Book Review: Porcelain: A Gothic Fairy Tale

Clifford K | 23 June 2013 | Comic Book Reviews, The Book Den | | 0 Comments   

Reviewed: By Clifford Kiyabu
Written by: Benjamin Read
Artwork: Chris Wildgoose
Colors: Andre May
Publisher: Porcelain: A Gothic Fairy Tale
Released: July 2013

Plot: Set within a world that’s a darkly magical echo of our own, “Porcelain” follows the story of a street urchin, known as Child, who leaves the cold streets of a snowy city behind when she climbs the high wall into the Porcelain Maker’s secret garden in a bid to steal whatever she can. The Porcelain Maker discovers Child trespassing but, amused by her audacity, he offers her the chance to stay. He’s a lonely man, kept company only by his alchemically-powered automata, and he and Child form an unlikely friendship.

Review: A+

My Thoughts: I’ve been a dedicated comic book reader most of my life, I enjoy both independent and mainstream titles alike spanning through all brands. However, after nearly 18 years of reading various comic titles on a weekly bases I have found it incredibly difficult to encounter something original or hasn’t been told a million and one times already. Some plotlines can be seen coming a mile away. Even my most beloved titled have become somewhat predictable. However, this is not the case with Porcelain: A Gothic Fairy Tale. Written by Benjamin Read and Artwork by Chris Wildgoose.

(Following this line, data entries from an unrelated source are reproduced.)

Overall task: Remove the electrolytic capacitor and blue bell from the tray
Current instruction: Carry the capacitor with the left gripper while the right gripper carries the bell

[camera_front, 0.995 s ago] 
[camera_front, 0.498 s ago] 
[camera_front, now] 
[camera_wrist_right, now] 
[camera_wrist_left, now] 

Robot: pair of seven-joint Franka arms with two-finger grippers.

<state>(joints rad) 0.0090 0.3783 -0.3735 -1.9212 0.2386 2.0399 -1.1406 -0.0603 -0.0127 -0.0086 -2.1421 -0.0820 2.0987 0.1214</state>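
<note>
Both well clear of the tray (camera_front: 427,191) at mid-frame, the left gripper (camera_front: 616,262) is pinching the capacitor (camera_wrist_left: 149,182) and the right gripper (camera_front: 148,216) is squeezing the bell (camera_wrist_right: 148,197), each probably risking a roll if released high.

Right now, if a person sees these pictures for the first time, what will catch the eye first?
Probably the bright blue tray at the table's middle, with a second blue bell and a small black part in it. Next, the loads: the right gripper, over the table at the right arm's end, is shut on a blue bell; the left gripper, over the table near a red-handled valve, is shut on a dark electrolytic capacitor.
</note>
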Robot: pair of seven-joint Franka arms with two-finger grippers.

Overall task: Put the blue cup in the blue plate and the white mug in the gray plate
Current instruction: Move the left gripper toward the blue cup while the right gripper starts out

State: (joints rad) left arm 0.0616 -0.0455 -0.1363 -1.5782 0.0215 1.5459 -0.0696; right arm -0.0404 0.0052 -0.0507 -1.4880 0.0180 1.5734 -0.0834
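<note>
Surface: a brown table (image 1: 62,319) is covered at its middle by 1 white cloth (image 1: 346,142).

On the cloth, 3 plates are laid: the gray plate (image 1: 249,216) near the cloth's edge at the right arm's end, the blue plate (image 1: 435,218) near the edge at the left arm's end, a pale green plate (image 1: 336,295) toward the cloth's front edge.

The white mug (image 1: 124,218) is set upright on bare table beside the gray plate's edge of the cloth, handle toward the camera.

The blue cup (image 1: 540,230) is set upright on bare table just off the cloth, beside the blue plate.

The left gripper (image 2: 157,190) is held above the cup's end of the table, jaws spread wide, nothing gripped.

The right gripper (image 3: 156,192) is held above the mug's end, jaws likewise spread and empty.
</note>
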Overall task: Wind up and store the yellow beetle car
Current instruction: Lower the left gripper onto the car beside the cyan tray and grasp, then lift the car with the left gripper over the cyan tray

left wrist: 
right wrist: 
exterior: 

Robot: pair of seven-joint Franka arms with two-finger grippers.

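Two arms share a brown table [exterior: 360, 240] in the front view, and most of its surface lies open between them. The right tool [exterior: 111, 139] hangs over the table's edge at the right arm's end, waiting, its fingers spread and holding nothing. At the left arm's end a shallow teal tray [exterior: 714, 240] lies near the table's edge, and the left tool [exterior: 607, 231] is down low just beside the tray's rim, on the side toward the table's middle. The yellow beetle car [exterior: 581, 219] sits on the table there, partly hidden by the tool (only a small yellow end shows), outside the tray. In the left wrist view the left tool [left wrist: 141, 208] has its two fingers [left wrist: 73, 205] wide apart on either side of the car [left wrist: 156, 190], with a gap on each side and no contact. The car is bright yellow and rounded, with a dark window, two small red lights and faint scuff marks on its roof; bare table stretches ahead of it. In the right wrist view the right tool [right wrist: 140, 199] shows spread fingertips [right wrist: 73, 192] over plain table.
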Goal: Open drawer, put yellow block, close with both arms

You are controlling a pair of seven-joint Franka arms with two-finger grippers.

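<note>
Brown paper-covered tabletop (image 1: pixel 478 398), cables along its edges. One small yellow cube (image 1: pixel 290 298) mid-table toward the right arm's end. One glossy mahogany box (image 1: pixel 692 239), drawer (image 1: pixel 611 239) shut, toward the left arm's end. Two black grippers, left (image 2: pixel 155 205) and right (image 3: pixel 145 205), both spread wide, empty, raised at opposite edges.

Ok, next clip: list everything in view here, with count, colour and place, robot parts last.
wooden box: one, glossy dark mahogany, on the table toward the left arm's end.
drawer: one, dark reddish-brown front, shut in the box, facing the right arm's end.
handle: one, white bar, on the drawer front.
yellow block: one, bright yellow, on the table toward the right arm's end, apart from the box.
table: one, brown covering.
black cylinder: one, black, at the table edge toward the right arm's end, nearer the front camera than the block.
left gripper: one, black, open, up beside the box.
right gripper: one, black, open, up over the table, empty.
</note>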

Porcelain is a hauntingly beautiful story about two lonely souls unexpectedly find companionship and unconditional love in each other. The story follows a young street urchin known as Child, a young girl who braves to climbs a high wall of a gated mansion to loot the home of a porcelain maker who happens to be a skilled alchemist capable of bringing his creations to life. When Child is discovered in his secret garden she quickly charms her way out of trouble. Without either one of them knowing it, they both are taking the first step in finding the one thing they’ve been missing in their life. For Child; the father she never had. And for the Porcelain maker; the unconditional love only a child can give. Much in the same vein as the classic musical Annie, the two take a great liking to each other and become inseparable. The Porcelain maker makes Child his ward and teaches her how to read, learn proper manners, and teach her everything there is about alchemy. While Child brings warmth and happiness to the old man’s heart, something which has been absent for a very long time. However, the old Porcelain maker has only one rule, and a strict rule it is: Never go into his sealed workshop.

One of my favorite scenes in the story takes place a little ways in, after Child brings joy and happiness into the Porcelain maker’s life, he rewards her kindness by reviving the lush beauty of his secret garden. He then tells her that she has “brought summer back to my life, and this is my thank you”, tears begin to run down her eyes, because this is the most beautiful thing the likes of her has ever seen, and now it was all hers to enjoy… as the story progresses it takes a shocking, and somewhat disturbing twist towards the middle that was completely unexpected but without a doubt captivating and page turning.

Benjamin Read’s story is undoubtedly enchanting, within the first couple pages I found myself deeply taken by the story. There is a certain allure to it that eerily echoes the works of Neil Gaiman and Mike Mignola with an inspirational touch of the Grimm fairy tales. Read knows his audience and knows how to captivate them in his writing, giving Porcelain the perfect combination of sweet innocence and dark Goth. And his writing is further complimented by Chris Wildgoose’s frightfully beautiful artwork that captures Read’s story so flawlessly. It’s as clear as daylight that Read and Wildgoose’s writing and artwork go hand in hand. The chemistry in their joint work is fluent and brings a certain level of finesse and quality. I look forward to seeing what this duo will hash out next.

Final Say: Porcelain: A Gothic Fairy Tale is the first graphic novel by Improper Books, and what a choice to go with their debut. They say that their first action is the stepping stone for what is to come, well if that is the case then it is apparently clear that Improper Books has a bright and shining future in store for them as Porcelain: A Gothic Fairy Tale is a wonder to behold. I highly recommend!